The way to make money is to buy low and sell high. These investors seem to have it backward. They are eager to buy shares — on credit — at the highest prices ever seen.
Consumers should be gloomy, too. In fact, the hard data says they are gloomy.
They’re not spending.
Retail stores are closing at a faster rate than any time since the 2008 crisis.
Auto sales have slumped back to recession levels. (There’s a study from JPMorgan Chase that predicts used car prices will fall by half over the next five years.)
And mortgage payments are now the least affordable, compared to wages, than they have ever been.

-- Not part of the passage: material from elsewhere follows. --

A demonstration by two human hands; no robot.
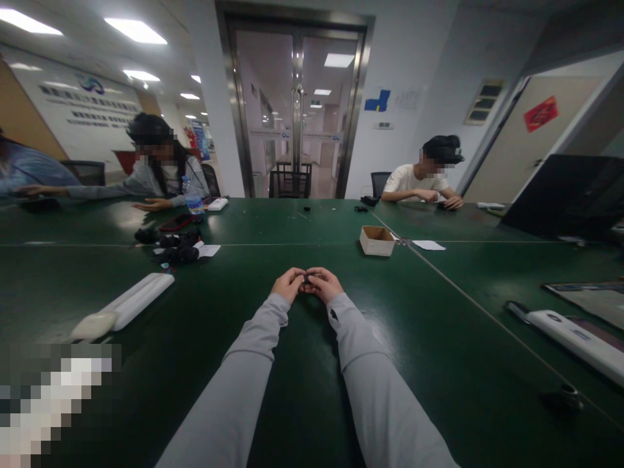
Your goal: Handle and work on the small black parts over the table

How to account for such bullishness on the part of consumers and investors?
Donald J Trump.
No Reagan redux
Consumer confidence and the stock market shot up after Election Day.
Apparently, consumers and investors thought that Mr Trump would make things better. But how, exactly, this was to happen has never been made clear…at least not to us.
The ‘Trump Trade’ depended on so many unlikely and remote things.
Even if Team Trump could make fundamental improvements in regulations, taxation, or the deficit, the results wouldn’t show up for years.
It takes years for sensible infrastructure spending to get underway, for example.
After President Reagan took office, stocks fell, not rose. They kept going down for the next 17 months, wiping out 20% of the entire market value.
And that was when the Deep State insiders were just getting started.
37 years ago, a determined majority, with a solid grip on Congress and a clear idea of what it was doing, could still control the government. Now it’s practically impossible.
And back then, the reformers had the wind at their backs. You could buy the Dow for one ounce of gold. (Now you need 16 ounces.) The nation had less than $1 trillion in debt. (Now it has $20 trillion.) The 10-year Treasury yield was over 15%. (Now it’s under 3%.)
In other words, investors and consumers had every reason for optimism in the Reagan Era. Things were almost sure to get better.
Now, they had better be careful. The winds have shifted.
Things are almost sure to get worse.